Oggi, se osserviamo l’America Latina, le cose sono cambiate. Da quel continente giungono notizie di crescita economica, o almeno di forte tenuta, di riduzione della povertà e delle ingiustizie, di ampliamento delle classi medie, di rafforzamento delle istituzioni democratiche e di impegno per la sostenibilità dello sviluppo. Non a caso, nel 2014 si festeggiamo i dieci anni dell’Alba, l’Alleanza bolivariana per i popoli ideata da Cuba e Venezuela in opposizione all’Accordo di libero commercio per le Americhe, di stampo neoliberista. Il problema è come si può ricostruire o costruire, attraverso quali passaggi – snodi – tappe, una critica agli esiti attuali del capitalismo, una soggettività politica antagonista, le forme comunitarie in cui un processo di liberazione dal lavoro (farne un soggetto invece che merce) e un nuovo modello di sviluppo e di relazioni umane tra popoli possono affermarsi. Come riuscire a fare avanzare, dentro l’oscuro presente che occupa questi nostro tempo, una sottile striscia di futuro. Questa striscia di futuro inevitabilmente rimanda alla solidarietà, all’eguaglianza, alla giustizia sociale; valori che fanno parte del dna dell’Associazione Italia-Nicaragua e di quella parte del nostro Paese che ancora non si rassegna ad assistere silente allo scempio della giustizia, dei diritti, della dignità delle persone, che pare essere il nuovo fondamento della nostra (“terza”) Repubblica.        
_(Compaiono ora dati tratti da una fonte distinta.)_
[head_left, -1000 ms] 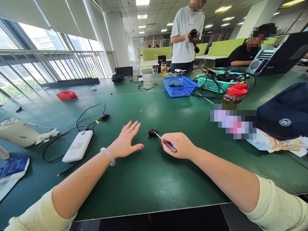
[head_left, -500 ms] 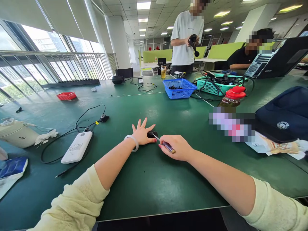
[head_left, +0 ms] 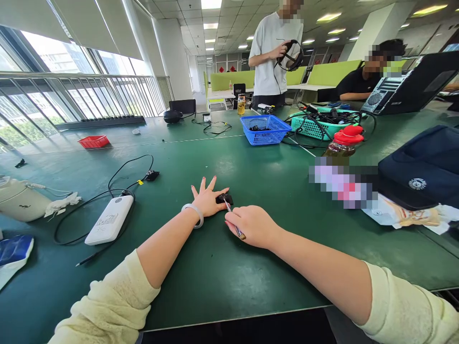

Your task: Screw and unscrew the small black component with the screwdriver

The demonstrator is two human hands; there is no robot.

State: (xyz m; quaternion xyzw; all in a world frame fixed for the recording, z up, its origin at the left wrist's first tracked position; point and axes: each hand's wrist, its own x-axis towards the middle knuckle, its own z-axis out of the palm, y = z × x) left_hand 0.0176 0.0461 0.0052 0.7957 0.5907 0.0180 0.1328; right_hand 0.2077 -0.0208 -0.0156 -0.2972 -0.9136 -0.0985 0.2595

In questo continua a trovare il senso della nostra Associazione; l’orizzonte continua a restare grande e la mira a essere politica. Non siamo i sopravvissuti del secolo passato (quello che si è chiuso salutando l’ultimo negoziatore di pace e la voce della dignità nera che salvò la coscienza dei bianchi: Nelson Mandela), ma avamposti di un mondo a venire. Una direzione di marcia contro il pensiero unico ammantato di neutralità tecnica e per un nuovo umanesimo, in Italia come in Nicaragua, rivolto alle persone in carne ed ossa, alle loro sofferenze, alle loro speranze. Per questo la nostra solidarietà internazionale, di base e per la nuda vita, ed i nostri progetti hanno sempre dato un nome e un volto a chi non contava per nessuno. Per questo il problema di quanti sono i progetti, di quanto costano e di quanto durano, non è il principale, basta che hanno, oggi come ieri, quel volto che ci fa lottare, sperare e che sono strumenti per affrontare in modo inedito un neoliberismo che nel gorgo di questi ultimi 30 anni, pur in crisi profonda (e forse proprio per questo), sta esprimendo il peggio di sé stesso in termini di iniquità economiche, sociali, ambientali. Per questo fanno parte di quei gesti che si ostinano a rendere possibile l’impossibile.

 

Certo i nostri progetti e campagne in Nicaragua possono sembrare poco e forse lo sono. Eppure un aforisma ci può aiutare: “Nessuno ha mai commesso un errore più grande di colui che non ha fatto niente perché poteva fare troppo poco” (Edmund Burke, statista e filosofo irlandese, 1729-1797). Da qui l’invito al tesseramento: un piccolo e grande gesto insieme. Intanto, grazie di cuore per il vostro aiuto.